SECTION 2 SECURITY FOR OBLIGATIONS
          The grant of a security interest in the Additional Collateral by the Grantor under this IP Security Agreement Supplement secures the payment of all Secured Obligations of the Grantor now or hereafter existing under or in respect of the Loan Documents and the Canadian Secured Agreements, whether direct or indirect, absolute or contingent, and whether for principal, reimbursement obligations, interest, premiums, penalties, fees, indemnifications, contract causes of action, costs, expenses or otherwise.
SECTION 3 RECORDATION
          The Grantor authorizes and requests that the applicable government officer to record this IP Security Agreement Supplement.

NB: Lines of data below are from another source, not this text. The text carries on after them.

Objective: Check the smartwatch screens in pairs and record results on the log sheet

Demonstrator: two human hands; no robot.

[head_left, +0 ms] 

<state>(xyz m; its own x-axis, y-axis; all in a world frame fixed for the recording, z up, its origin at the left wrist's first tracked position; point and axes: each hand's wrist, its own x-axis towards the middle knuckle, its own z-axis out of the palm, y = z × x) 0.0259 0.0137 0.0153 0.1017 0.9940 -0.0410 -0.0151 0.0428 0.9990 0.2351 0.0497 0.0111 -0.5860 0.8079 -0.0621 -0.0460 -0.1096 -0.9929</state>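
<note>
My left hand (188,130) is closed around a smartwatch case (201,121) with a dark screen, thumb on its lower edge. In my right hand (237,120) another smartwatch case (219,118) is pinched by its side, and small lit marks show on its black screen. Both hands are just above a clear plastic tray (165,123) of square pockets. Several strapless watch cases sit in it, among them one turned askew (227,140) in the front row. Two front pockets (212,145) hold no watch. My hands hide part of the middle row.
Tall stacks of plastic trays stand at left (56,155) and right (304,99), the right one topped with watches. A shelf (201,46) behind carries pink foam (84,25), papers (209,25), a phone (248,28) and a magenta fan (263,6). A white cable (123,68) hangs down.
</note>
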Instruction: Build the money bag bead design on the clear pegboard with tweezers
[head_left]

SECTION 4 GRANTS, RIGHTS AND REMEDIES
          This IP Security Agreement Supplement has been entered into in conjunction with the provisions of the Canadian Security Agreement. The Grantor does hereby acknowledge and confirm that the grant of the security interest hereunder to, and the rights and remedies of, the Agent with respect to the Additional Collateral are more fully set forth in the Canadian Security Agreement, the terms and provisions of which are incorporated herein by reference as if fully set forth herein.
SECTION 5 GOVERNING LAW
          This IP Security Agreement Supplement shall be governed by, and construed in accordance with, the laws of the Province of Ontario and the laws of Canada applicable therein.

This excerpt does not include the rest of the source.